Consejo: Si haces más de 30 km al día, prioriza modelos de 110 a 125 cc con inyección (FI).
Las revisiones se hacen por kilometraje (normalmente cada 3.000 a 4.000 km según el manual del modelo) e incluyen aceite, filtro, ajuste de cadena y frenos. Hacerlas en la red autorizada es lo que mantiene la garantía vigente.
Consejo: Aparta el costo de la revisión como un gasto fijo, no como un imprevisto.
Son piezas de desgaste. El hueco y el trancón de Bogotá acortan la vida de la llanta trasera y de las pastillas; la cadena pide lubricación frecuente si te coge lluvia.
Consejo: Revisa presión de llantas cada semana: mal infladas se gastan y consumen más.
El SOAT es obligatorio y su valor depende del cilindraje y del modelo. La revisión tecnomecánica aplica a partir del segundo año de la moto nueva y se renueva cada año.

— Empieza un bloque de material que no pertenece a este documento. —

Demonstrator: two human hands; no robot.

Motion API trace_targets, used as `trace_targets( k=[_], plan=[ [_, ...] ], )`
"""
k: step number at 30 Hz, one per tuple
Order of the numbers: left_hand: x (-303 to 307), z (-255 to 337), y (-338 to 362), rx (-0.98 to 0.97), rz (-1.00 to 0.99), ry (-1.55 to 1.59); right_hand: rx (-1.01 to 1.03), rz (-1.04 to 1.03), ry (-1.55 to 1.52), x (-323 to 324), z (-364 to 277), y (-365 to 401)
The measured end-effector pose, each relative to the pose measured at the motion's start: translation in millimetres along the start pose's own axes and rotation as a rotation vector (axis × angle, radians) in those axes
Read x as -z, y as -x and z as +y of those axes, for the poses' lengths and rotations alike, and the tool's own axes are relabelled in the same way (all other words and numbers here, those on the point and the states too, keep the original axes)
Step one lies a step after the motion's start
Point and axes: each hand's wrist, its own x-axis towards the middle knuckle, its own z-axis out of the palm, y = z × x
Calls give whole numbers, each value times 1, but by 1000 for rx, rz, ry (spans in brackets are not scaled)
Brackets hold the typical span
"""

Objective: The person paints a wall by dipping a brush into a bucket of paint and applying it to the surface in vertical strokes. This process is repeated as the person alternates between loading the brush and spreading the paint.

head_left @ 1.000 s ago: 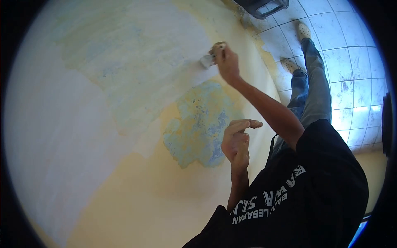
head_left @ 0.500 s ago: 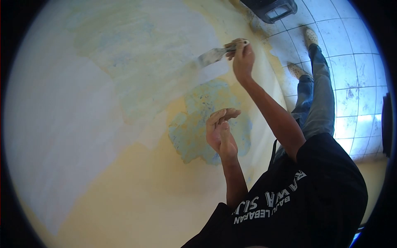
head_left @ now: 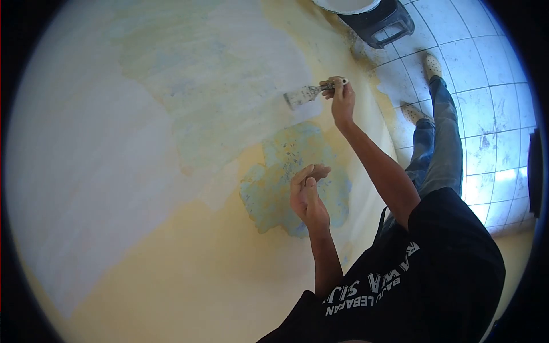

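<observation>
My right hand (head_left: pixel 343 103) is closed around the handle of a putty knife (head_left: pixel 300 97) with a wide, whitish-smeared blade. The blade is at the wall (head_left: pixel 217 251), over the lower edge of a white-coated area; contact is hard to tell. Lower down, my left hand (head_left: pixel 309 194) holds nothing, its fingers bent and the thumb apart from them. It hovers in front of a bare blue-green patch (head_left: pixel 269 200) where the yellow paint is gone. Pale residue shows on the left fingers.
A container with a white rim (head_left: pixel 349 7) sits on a black stool (head_left: pixel 380 26) by the wall. White floor tiles (head_left: pixel 480 103) with smudges lie to the right, under my light clogs (head_left: pixel 433 66). A dark object (head_left: pixel 536 171) stands at the right edge.
My right hand and the putty knife have shifted slightly down and right in view, the blade turning flatter. The whole view has tilted a little, showing more of the container on the stool.
</observation>
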Motion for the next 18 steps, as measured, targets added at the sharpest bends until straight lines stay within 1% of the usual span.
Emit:
trace_targets(
  k=[1,2,4,5,8,11,14,17,18],
  plan=[
    [0,0,-1,-10,-8,6,30,5,-17,7,7,-4],
    [2,0,0,-16,-14,6,14,-42,-54,12,2,-4],
    [6,0,1,-9,-15,4,-22,-133,-121,20,-25,-3],
    [7,-4,2,0,-8,7,-71,-189,-154,23,-34,-4],
    [4,-8,2,25,8,17,-118,-289,-360,20,-51,-9],
    [2,-7,2,35,-39,13,-135,-342,-401,11,-59,-15],
    [1,-6,1,38,-64,12,-147,-371,-231,3,-51,-7],
    [3,-2,2,44,-58,-6,-47,-347,148,11,-48,-4],
    [4,-2,0,43,-57,-13,-16,-333,202,14,-51,-6]
  ],
)
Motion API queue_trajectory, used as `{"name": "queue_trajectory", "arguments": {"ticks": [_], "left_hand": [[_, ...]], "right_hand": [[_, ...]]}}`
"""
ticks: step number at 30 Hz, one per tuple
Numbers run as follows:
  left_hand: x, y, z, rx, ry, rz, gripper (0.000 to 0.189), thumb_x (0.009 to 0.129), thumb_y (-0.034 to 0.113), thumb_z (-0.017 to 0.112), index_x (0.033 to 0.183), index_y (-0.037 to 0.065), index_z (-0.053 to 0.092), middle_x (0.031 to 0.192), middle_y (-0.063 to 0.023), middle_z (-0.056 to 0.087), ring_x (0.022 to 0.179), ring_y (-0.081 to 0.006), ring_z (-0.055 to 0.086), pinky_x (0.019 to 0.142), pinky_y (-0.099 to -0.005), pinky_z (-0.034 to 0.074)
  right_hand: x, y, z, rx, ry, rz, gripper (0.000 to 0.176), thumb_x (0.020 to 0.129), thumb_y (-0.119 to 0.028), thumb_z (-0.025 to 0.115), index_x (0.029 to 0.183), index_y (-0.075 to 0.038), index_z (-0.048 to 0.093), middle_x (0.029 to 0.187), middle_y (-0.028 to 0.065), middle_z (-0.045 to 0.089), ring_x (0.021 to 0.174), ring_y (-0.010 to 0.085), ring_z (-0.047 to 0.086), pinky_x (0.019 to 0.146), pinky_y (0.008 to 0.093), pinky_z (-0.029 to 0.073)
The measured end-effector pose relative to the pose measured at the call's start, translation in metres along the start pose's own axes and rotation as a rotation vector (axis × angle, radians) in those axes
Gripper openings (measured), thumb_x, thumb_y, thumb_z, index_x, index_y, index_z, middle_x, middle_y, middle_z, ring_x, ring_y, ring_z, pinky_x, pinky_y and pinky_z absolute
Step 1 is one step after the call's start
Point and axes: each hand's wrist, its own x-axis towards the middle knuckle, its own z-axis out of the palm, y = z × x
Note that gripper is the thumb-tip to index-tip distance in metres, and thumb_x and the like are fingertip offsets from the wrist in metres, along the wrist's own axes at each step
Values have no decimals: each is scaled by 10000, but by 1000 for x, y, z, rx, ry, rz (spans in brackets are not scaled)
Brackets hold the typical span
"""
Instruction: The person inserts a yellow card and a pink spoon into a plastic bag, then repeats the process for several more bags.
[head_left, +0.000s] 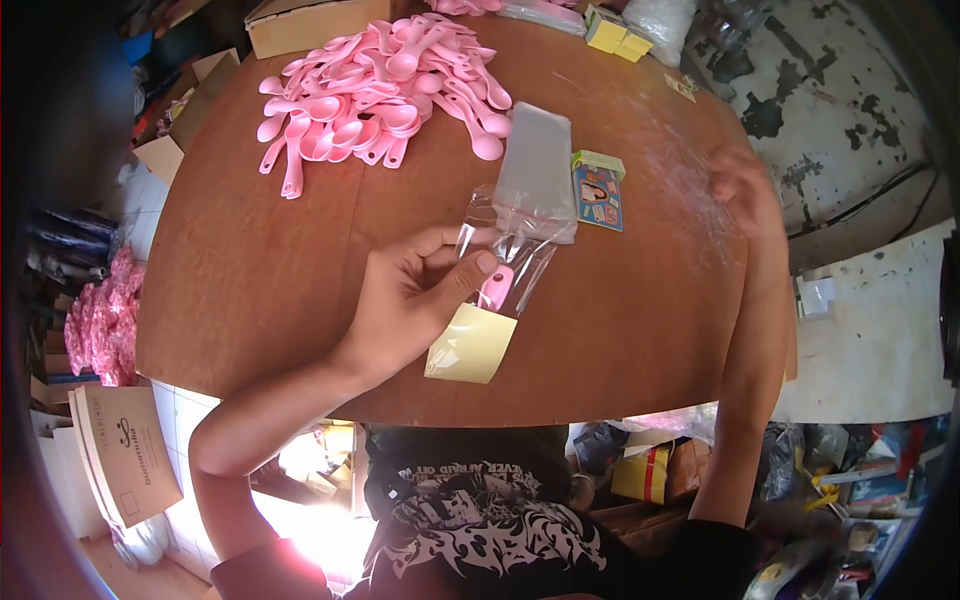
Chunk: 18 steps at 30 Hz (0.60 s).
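Observation:
My left hand [425,290] pinches a clear plastic bag [535,262] between thumb and fingers. Inside the bag are a pink spoon, whose handle [496,287] shows, and a pale yellow card [472,343]. Just beyond lies a stack of clear bags [535,165], with a small blue printed card pack [598,195] beside it. My right hand [742,190] is over the right side of the table, near thin clear plastic strips [690,195]; its fingers are curled and blurred by motion. A large heap of pink spoons [385,95] lies at the back left.
The brown table [250,290] has a cardboard box [310,25] at its back edge and yellow card stacks [618,35] at the back right. An open carton [185,115] stands beyond the left edge. Pink wrapped bundles [103,318] and another carton [125,455] are at the lower left.

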Motion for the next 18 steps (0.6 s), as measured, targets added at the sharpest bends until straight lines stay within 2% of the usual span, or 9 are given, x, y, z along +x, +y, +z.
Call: {"name": "queue_trajectory", "arguments": {"ticks": [1,2,4,5,7,11,13,15,18], "left_hand": [[2,0,-1,12,-11,-32,318,941,135,627,1201,-42,580,897,-74,707,771,-47,614,645,-208,498],[4,1,-2,26,-16,-57,312,941,137,626,1194,-41,586,899,-70,707,769,-45,613,643,-208,498],[6,0,-3,-10,9,-77,274,939,129,627,1158,-36,608,892,-62,706,761,-42,611,639,-207,495],[8,-1,-7,-3,5,-74,241,938,129,628,1125,-22,627,889,-51,704,776,-45,614,661,-209,491],[8,-5,-10,15,-8,-94,209,936,129,629,1092,-9,645,886,-40,701,790,-47,617,684,-211,487],[12,-2,-8,15,-27,-140,190,933,134,633,1072,6,656,873,-26,693,766,-43,610,669,-213,482],[12,0,-6,16,-48,-141,192,935,135,631,1076,7,653,884,-29,695,774,-47,614,681,-220,490],[11,2,-4,-30,-64,-87,212,935,120,627,1106,-5,629,913,-55,700,839,-78,638,738,-231,510],[7,7,-2,21,-74,76,289,950,147,606,1172,-35,579,1051,-127,678,972,-140,641,816,-254,522]], "right_hand": [[6,23,-10,-754,240,329,211,842,-198,612,1003,-71,662,822,48,648,620,175,563,626,289,467],[3,47,-15,-755,250,323,211,842,-198,612,1003,-71,662,822,48,648,620,175,563,626,289,467],[-1,83,-16,-1113,823,-22,261,843,-184,635,1065,-50,664,841,37,673,649,119,567,606,255,453],[3,70,0,-1114,805,-39,261,843,-184,635,1065,-50,664,841,37,673,649,119,567,606,255,453],[-11,22,68,-720,901,-157,209,855,-127,650,1049,-53,675,855,1,676,673,55,551,590,217,431],[-32,-32,153,-199,295,-99,167,905,-100,646,1055,-30,672,867,-12,672,699,7,528,598,187,410],[-40,-44,184,-64,120,-30,283,880,-236,703,1079,-37,672,855,-1,660,706,21,532,623,184,415],[-36,-50,215,-15,0,-14,348,863,-285,717,1088,-26,658,878,20,662,758,44,553,649,212,443],[-34,-55,232,117,-11,35,192,876,-145,692,1014,-13,673,877,41,674,767,78,605,659,231,476]]}}
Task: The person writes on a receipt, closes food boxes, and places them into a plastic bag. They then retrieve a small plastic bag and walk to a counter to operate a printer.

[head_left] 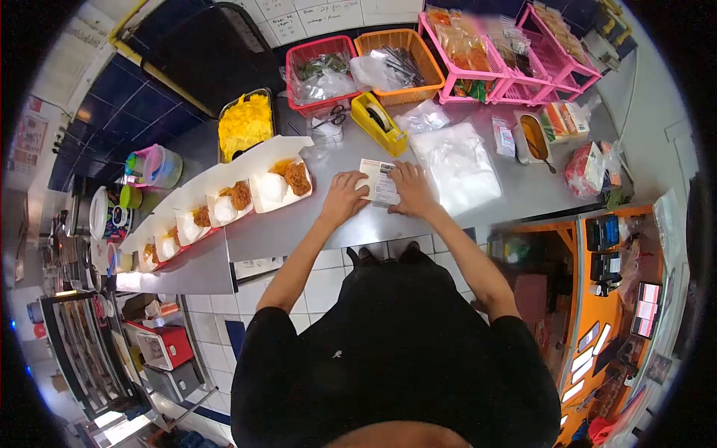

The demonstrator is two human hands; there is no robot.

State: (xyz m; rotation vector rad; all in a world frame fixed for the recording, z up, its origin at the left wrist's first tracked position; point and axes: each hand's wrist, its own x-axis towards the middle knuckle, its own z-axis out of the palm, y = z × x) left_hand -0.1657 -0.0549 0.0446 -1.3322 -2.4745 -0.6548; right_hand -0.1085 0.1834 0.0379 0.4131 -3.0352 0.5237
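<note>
At the upper left of the frame, a metal tray [246, 123] of yellow food sits near a large black panel [213, 56]. At the top, a red basket [325, 101] of clear plastic bags with leafy greens is just beside an orange basket [418, 93] holding thin black items and plastic. Pink racks [482, 71] with packets fill the upper right. Below them, a tub [534, 138] of brownish-orange sauce has a spoon [550, 166] in it. A red-and-white cooler [166, 346] is at the lower left; a lit screen [646, 310] is at the far right.
</note>
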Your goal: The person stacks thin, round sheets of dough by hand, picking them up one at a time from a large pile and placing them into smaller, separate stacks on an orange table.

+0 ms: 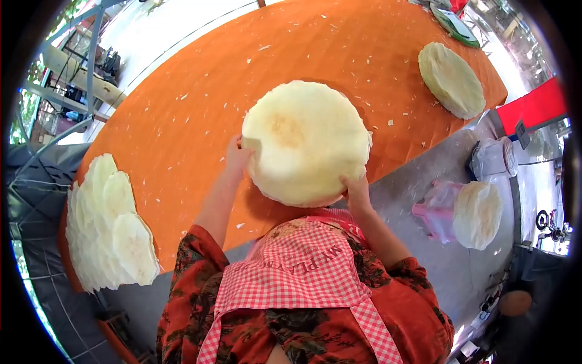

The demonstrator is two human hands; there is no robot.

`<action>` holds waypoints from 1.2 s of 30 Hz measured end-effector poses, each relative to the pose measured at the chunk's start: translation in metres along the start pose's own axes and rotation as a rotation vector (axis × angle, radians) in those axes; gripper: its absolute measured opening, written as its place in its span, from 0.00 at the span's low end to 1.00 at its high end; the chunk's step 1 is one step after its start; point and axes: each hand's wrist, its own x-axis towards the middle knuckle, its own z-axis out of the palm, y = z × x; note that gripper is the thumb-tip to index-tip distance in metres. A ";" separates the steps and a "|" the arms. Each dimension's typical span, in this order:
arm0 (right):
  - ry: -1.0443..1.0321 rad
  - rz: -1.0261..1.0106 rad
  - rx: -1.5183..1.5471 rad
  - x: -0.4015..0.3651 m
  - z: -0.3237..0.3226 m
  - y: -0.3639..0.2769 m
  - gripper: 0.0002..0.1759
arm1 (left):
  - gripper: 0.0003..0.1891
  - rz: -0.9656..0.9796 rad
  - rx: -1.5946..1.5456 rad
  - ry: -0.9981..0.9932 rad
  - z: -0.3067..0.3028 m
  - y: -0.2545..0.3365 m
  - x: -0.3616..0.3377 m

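Fingers of the left hand (237,155) curl around the left rim of a stack of round white sheets (306,142), while the fingers of the right hand (357,189) clasp its lower right edge, so both hands grip the same stack from opposite sides. The wrists are bent inward. Both bare forearms reach forward from red patterned sleeves, with the elbows close to a red-checked apron (297,267). The stack is in the middle of the view, over the near edge of the orange cloth (182,121), and casts a shadow on it. Whether its underside touches the cloth cannot be told.

Four piles of sheets are in view:
- the held stack;
- a fanned pile (109,227) at the cloth's left end, well apart from the hands;
- a flat pile (451,79) at the far right corner of the cloth;
- a bagged pile (479,213) in pink plastic on the grey metal counter (424,267) to the right.

Small white flakes are scattered across the cloth. One plastic-covered container (494,158) stands just beyond the bagged pile.
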 end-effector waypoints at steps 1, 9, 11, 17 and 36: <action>-0.026 0.062 0.034 -0.002 -0.002 -0.005 0.26 | 0.32 0.014 0.025 0.018 0.001 -0.003 -0.001; 0.209 -0.236 -0.851 0.060 -0.058 -0.068 0.18 | 0.25 0.076 -0.606 0.160 0.019 -0.032 -0.030; 0.147 -0.453 -0.678 0.109 -0.050 -0.082 0.20 | 0.28 0.100 -0.658 0.088 0.025 -0.042 -0.031; -0.193 -0.270 -0.973 0.183 -0.056 -0.014 0.31 | 0.37 0.145 -0.055 0.199 0.033 -0.041 -0.033; -0.521 -0.733 -1.973 0.186 0.094 -0.021 0.42 | 0.40 1.177 0.641 -0.191 0.066 -0.076 -0.103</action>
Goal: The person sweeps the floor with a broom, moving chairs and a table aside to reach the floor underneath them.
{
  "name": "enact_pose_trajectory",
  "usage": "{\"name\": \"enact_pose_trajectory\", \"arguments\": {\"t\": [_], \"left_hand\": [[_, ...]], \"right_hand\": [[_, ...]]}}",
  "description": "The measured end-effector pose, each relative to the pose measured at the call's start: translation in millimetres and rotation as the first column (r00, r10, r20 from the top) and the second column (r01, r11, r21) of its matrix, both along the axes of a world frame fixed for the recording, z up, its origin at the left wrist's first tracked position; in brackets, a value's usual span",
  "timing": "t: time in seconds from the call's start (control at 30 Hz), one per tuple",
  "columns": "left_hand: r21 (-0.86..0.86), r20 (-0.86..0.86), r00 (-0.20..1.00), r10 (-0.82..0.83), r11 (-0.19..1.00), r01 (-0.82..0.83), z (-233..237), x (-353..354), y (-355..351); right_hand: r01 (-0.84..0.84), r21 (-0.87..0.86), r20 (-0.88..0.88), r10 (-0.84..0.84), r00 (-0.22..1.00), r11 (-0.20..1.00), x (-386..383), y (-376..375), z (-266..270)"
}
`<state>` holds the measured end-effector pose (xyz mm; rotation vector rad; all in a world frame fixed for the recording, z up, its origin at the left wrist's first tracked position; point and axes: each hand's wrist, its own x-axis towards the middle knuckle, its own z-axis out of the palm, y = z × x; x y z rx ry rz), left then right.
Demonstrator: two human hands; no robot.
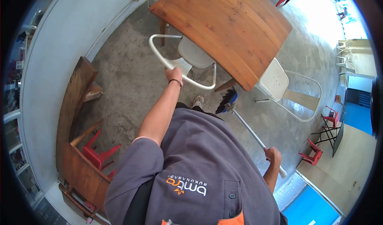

Consejo: Programa las dos fechas en el celular: la multa por vencerse cuesta más que el trámite.
En Bogotá el parqueadero mensual varía muchísimo por zona. Sumarle un buen candado o una alarma es más barato que un siniestro.
Consejo: Si vives en zona sin parqueadero cubierto, súmalo al presupuesto antes de comprar.